Description of the task >> Count every line in the following listing that contains "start", then report that count with nothing added.

Data shown >>
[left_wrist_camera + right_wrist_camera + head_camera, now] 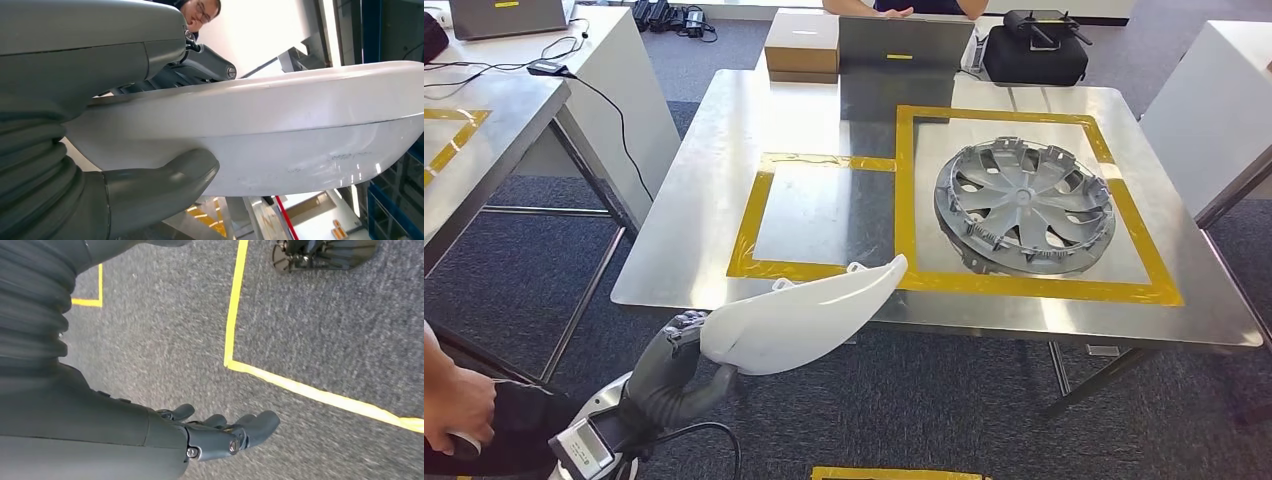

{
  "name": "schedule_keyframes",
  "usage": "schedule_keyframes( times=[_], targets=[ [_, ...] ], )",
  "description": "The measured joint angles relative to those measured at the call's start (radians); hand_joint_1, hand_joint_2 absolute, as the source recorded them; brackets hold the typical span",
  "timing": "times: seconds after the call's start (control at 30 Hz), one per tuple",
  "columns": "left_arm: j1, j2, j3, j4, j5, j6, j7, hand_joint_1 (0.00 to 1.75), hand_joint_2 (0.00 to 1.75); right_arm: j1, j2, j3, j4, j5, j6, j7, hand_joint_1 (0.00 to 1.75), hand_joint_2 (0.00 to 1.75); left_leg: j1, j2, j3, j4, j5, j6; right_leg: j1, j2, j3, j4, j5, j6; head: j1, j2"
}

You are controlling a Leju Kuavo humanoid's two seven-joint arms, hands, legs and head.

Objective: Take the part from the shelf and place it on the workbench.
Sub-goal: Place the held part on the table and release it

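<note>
My left hand (672, 362) grips a white curved plastic part (804, 316) by its near end, holding it just off the front edge of the steel workbench (694, 240). The part's far tip reaches over the front tape of the smaller yellow-taped square (824, 215). Seen from the left wrist, the thumb (165, 185) presses under the white part (300, 130) and the fingers (200, 62) lie over it. My right hand (220, 432) hangs over grey carpet, fingers slightly curled, holding nothing.
A grey wheel cover (1024, 205) lies in the larger taped square on the bench's right. A cardboard box (802, 45), a laptop (904, 45) and a black case (1034, 45) stand at the back edge. A person's hand (454, 410) is at lower left. White tables flank both sides.
</note>
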Motion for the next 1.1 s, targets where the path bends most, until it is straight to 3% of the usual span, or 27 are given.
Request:
schedule_keyframes(
  times=[0.17, 0.27, 0.83, 1.1],
  targets=[
    [-0.006, 0.034, -0.03, -0.034, 0.003, 0.127, -0.001, 1.75, 1.75, 0.015, -0.002, 0.003, 0.0, -0.021, 0.014, -0.017, 0.0, 1.75, 0.0, 0.0, 0.0, 0.0, 0.0, 0.0, 0.001, 0.0, 0.0, 0.0, 0.0, -0.001, 0.0, 0.0],
    [-0.013, 0.048, -0.044, -0.065, -0.004, 0.149, -0.002, 1.75, 1.75, 0.024, -0.003, 0.003, 0.0, -0.023, 0.015, -0.019, 0.0, 1.75, 0.0, 0.0, 0.0, 0.0, -0.001, -0.001, 0.001, 0.0, 0.0, 0.0, -0.001, -0.001, 0.0, 0.0],
    [0.008, 0.067, -0.037, -0.14, -0.055, 0.136, -0.002, 1.75, 1.75, -0.016, 0.001, 0.008, 0.0, 0.003, 0.006, -0.027, 0.0, 1.75, 0.0, 0.0, 0.0, 0.0, -0.001, -0.001, 0.001, 0.0, 0.0, 0.0, -0.001, -0.001, 0.0, 0.0],
    [0.014, 0.033, -0.037, -0.145, -0.05, 0.1, 0.001, 1.75, 1.75, -0.02, 0.019, 0.008, 0.0, -0.004, 0.0, -0.04, 0.0, 1.75, 0.0, 0.0, 0.0, 0.0, -0.001, -0.001, 0.001, 0.0, 0.0, 0.0, -0.001, -0.001, 0.0, 0.0]
  ],
)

Written solution >> 2